- [PROBLEM STATEMENT] All of the data below should be printed again word for word, pictures excluded.

- [PROVIDED MATERIAL]
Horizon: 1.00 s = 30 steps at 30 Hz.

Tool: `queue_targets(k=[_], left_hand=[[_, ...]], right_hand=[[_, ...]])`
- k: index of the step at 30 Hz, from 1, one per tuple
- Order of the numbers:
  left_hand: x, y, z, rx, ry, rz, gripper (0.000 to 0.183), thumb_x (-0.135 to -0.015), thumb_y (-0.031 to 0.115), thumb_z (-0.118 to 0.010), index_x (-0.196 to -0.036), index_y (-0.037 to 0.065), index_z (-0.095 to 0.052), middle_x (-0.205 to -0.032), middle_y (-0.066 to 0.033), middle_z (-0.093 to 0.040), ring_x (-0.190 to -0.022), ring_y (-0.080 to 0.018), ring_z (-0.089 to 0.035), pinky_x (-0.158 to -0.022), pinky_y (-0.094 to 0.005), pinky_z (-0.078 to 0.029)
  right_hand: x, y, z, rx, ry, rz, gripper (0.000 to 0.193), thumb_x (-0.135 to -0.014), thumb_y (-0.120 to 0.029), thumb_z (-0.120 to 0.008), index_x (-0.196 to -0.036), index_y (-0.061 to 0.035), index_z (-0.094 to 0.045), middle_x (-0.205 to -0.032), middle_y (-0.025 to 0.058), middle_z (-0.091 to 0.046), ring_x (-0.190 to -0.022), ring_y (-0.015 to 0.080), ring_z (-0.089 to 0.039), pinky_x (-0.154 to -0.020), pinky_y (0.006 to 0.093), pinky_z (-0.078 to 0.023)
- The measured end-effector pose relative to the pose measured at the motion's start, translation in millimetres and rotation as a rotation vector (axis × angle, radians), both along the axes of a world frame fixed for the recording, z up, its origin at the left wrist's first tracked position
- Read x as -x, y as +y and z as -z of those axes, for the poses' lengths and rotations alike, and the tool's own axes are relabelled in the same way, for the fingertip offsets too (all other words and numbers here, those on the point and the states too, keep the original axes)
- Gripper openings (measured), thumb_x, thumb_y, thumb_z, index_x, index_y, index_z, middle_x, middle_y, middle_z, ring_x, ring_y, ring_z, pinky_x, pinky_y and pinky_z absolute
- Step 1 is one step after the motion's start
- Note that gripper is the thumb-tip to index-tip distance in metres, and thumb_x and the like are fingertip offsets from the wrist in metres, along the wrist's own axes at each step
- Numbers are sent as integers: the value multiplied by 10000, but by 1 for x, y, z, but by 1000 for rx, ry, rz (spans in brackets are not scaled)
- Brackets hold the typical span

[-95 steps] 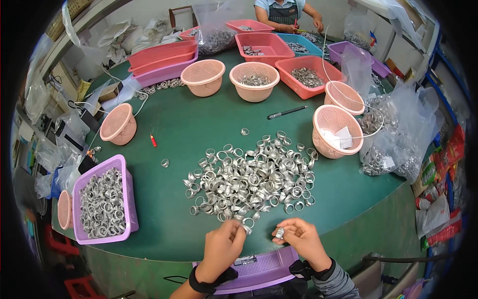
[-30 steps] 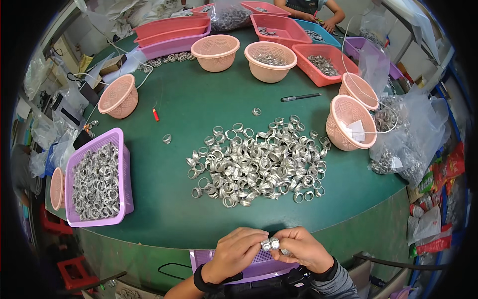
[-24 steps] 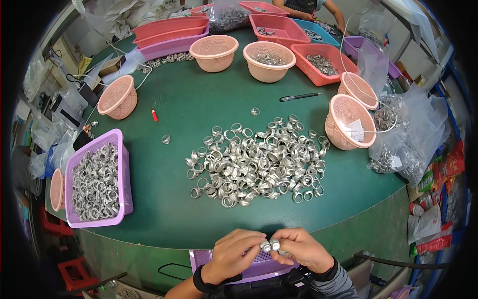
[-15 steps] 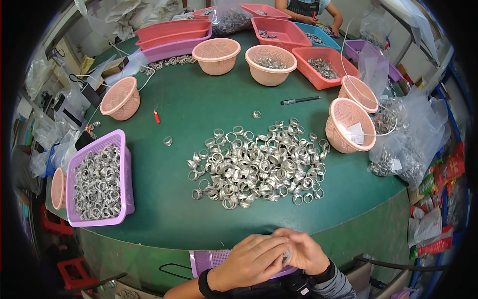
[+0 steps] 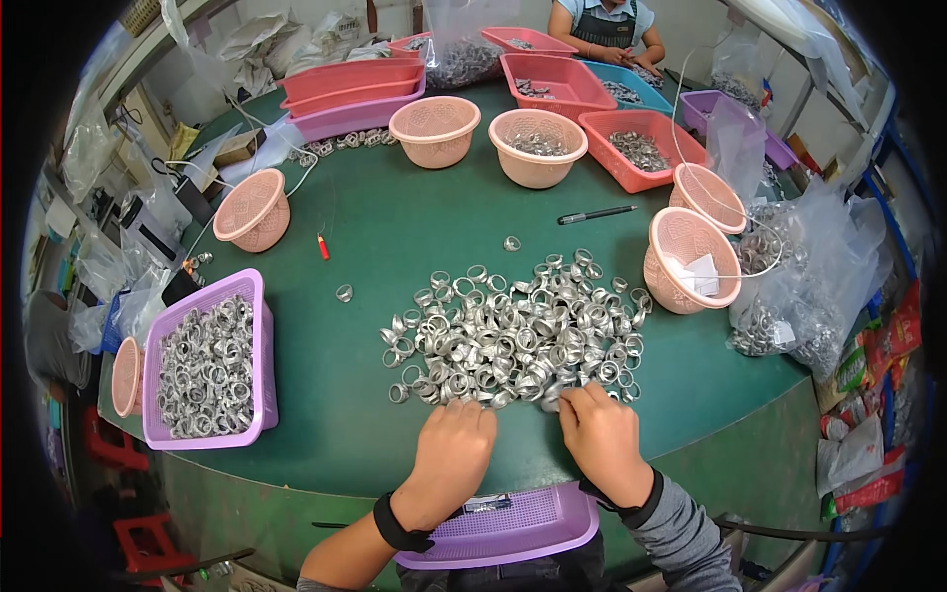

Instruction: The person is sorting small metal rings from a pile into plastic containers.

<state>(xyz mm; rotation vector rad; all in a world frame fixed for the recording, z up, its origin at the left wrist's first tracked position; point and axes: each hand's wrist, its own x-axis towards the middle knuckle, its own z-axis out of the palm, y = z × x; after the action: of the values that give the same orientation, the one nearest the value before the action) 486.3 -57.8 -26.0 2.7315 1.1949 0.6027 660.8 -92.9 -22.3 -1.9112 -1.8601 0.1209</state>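
Observation:
A broad pile of silver metal rings (image 5: 523, 331) lies loose on the green table in front of me. My left hand (image 5: 456, 449) reaches its near edge, knuckles up, fingers curled and pressed together; their tips and anything in them are hidden. To the right, my right hand (image 5: 604, 442) bends over the same edge with thumb and fingers pinched at a ring (image 5: 554, 395) smeared by motion. Below both hands, a purple basket (image 5: 513, 548) sits at my lap, with a small silvery item (image 5: 487, 504) at its far side.
A purple basket full of rings (image 5: 258, 296) stands at left. Pink round baskets (image 5: 434, 133) and red trays (image 5: 646, 148) line the back. Bags of rings (image 5: 789, 286) crowd the right. A black pen (image 5: 597, 214) and red marker (image 5: 324, 247) lie beyond the pile. Another person (image 5: 612, 30) works opposite.
My hands were together near my body with a small silvery thing between them. They have parted and moved forward to the pile. The lap basket now shows more.

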Motion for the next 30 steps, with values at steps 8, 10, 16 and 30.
queue_targets(k=[8,10,16,30], left_hand=[[9,-34,-7,866,-698,-138,102,-741,-5,-585,-839,-20,-557,-742,-71,-596,-647,-116,-572,-583,-224,-456],[9,-40,-7,1235,-848,-130,153,-784,67,-575,-914,-13,-566,-775,-72,-620,-687,-103,-594,-638,-213,-468],[7,-43,-7,1174,-902,-20,175,-778,75,-592,-931,-8,-573,-793,-66,-619,-710,-97,-590,-644,-219,-468],[-22,-41,-36,547,-602,212,162,-685,73,-624,-837,43,-579,-628,-49,-545,-503,-166,-531,-481,-268,-432]], right_hand=[[-2,-26,-25,671,1371,141,81,-758,-21,-476,-762,27,-541,-627,54,-537,-449,57,-415,-390,174,-302],[2,-25,-33,983,1578,148,84,-767,-38,-475,-749,19,-534,-609,53,-523,-423,52,-387,-356,175,-259],[5,-27,-36,1104,1651,84,132,-798,-76,-440,-760,23,-519,-618,56,-505,-414,42,-368,-337,172,-239],[-8,-64,20,796,2581,-188,317,-812,-72,-387,-1118,-3,-436,-1061,171,-503,-906,245,-543,-568,295,-490]])
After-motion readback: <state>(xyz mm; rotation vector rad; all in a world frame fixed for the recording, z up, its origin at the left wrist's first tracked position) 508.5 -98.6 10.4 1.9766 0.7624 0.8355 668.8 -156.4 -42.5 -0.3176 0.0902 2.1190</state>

- [TASK SOLUTION]
Horizon: 1.00 s = 30 steps at 30 Hz.

Tool: `queue_targets(k=[_], left_hand=[[_, ...]], right_hand=[[_, ...]])`
- k: index of the step at 30 Hz, from 1, one per tuple
- Order of the numbers:
  left_hand: x, y, z, rx, ry, rz, gripper (0.000 to 0.183), thumb_x (-0.135 to -0.015), thumb_y (-0.031 to 0.115), thumb_z (-0.118 to 0.010), index_x (-0.196 to -0.036), index_y (-0.037 to 0.065), index_z (-0.095 to 0.052), middle_x (-0.205 to -0.032), middle_y (-0.066 to 0.033), middle_z (-0.093 to 0.040), ring_x (-0.190 to -0.022), ring_y (-0.080 to 0.018), ring_z (-0.089 to 0.035), pinky_x (-0.158 to -0.022), pinky_y (-0.094 to 0.005), pinky_z (-0.078 to 0.029)
  right_hand: x, y, z, rx, ry, rz, gripper (0.000 to 0.193), thumb_x (-0.135 to -0.014), thumb_y (-0.120 to 0.029), thumb_z (-0.120 to 0.008), index_x (-0.196 to -0.036), index_y (-0.061 to 0.035), index_z (-0.094 to 0.045), middle_x (-0.205 to -0.032), middle_y (-0.025 to 0.058), middle_z (-0.091 to 0.046), ring_x (-0.190 to -0.022), ring_y (-0.015 to 0.080), ring_z (-0.089 to 0.039), pinky_x (-0.154 to -0.020), pinky_y (0.006 to 0.093), pinky_z (-0.078 to 0.023)
- The measured end-effector pose relative to the pose measured at the motion's start, translation in millimetres and rotation as a rotation vector (axis × angle, radians), both along the axes of a world frame fixed for the recording, z up, its origin at the left wrist's first tracked position
- Read x as -x, y as +y and z as -z of those axes, for the poses' lengths and rotations alike, and the tool's own axes are relabelled in the same way, for the fingertip offsets too (all other words and numbers here, those on the point and the states too, keep the original axes)
- Gripper openings (measured), thumb_x, thumb_y, thumb_z, index_x, index_y, index_z, middle_x, middle_y, middle_z, ring_x, ring_y, ring_z, pinky_x, pinky_y and pinky_z absolute
- Step 1 is one step after the motion's start
- Note that gripper is the thumb-tip to index-tip distance in metres, and thumb_x and the like are fingertip offsets from the wrist in metres, along the wrist's own axes at each step
- Numbers are sent as integers: the value multiplied by 10000, but by 1 for x, y, z, but by 1000 for rx, ry, rz (spans in brackets are not scaled)
- Brackets hold the typical span

[-95 steps] 
[-30 steps] 
[-24 steps] 
[-15 steps] 
[+0 steps] 

Instruction: The person is sorting small metal rings from a pile into plastic containers.

<state>(xyz mm; rotation vector rad; all in a world frame fixed for the recording, z up, its origin at the left wrist's first tracked position; point and axes: each hand's wrist, its own x-axis towards the middle knuckle, its own z-axis out of the palm, y = z × x; after the action: of the values that give the same orientation, the one nearest the value before the action) 486.3 -57.8 -26.0 2.7315 1.1949 0.6027 660.8 -92.9 -22.3 -1.9112 -1.8601 0.1209</state>
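Observation:
A broad pile of silver metal rings (image 5: 523, 331) lies loose on the green table in front of me. My left hand (image 5: 456, 449) reaches its near edge, knuckles up, fingers curled and pressed together; their tips and anything in them are hidden. To the right, my right hand (image 5: 604, 442) bends over the same edge with thumb and fingers pinched at a ring (image 5: 554, 395) smeared by motion. Below both hands, a purple basket (image 5: 513, 548) sits at my lap, with a small silvery item (image 5: 487, 504) at its far side.
A purple basket full of rings (image 5: 258, 296) stands at left. Pink round baskets (image 5: 434, 133) and red trays (image 5: 646, 148) line the back. Bags of rings (image 5: 789, 286) crowd the right. A black pen (image 5: 597, 214) and red marker (image 5: 324, 247) lie beyond the pile. Another person (image 5: 612, 30) works opposite.
My hands were together near my body with a small silvery thing between them. They have parted and moved forward to the pile. The lap basket now shows more.
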
Motion for the next 30 steps, with values at steps 8, 10, 16 and 30.
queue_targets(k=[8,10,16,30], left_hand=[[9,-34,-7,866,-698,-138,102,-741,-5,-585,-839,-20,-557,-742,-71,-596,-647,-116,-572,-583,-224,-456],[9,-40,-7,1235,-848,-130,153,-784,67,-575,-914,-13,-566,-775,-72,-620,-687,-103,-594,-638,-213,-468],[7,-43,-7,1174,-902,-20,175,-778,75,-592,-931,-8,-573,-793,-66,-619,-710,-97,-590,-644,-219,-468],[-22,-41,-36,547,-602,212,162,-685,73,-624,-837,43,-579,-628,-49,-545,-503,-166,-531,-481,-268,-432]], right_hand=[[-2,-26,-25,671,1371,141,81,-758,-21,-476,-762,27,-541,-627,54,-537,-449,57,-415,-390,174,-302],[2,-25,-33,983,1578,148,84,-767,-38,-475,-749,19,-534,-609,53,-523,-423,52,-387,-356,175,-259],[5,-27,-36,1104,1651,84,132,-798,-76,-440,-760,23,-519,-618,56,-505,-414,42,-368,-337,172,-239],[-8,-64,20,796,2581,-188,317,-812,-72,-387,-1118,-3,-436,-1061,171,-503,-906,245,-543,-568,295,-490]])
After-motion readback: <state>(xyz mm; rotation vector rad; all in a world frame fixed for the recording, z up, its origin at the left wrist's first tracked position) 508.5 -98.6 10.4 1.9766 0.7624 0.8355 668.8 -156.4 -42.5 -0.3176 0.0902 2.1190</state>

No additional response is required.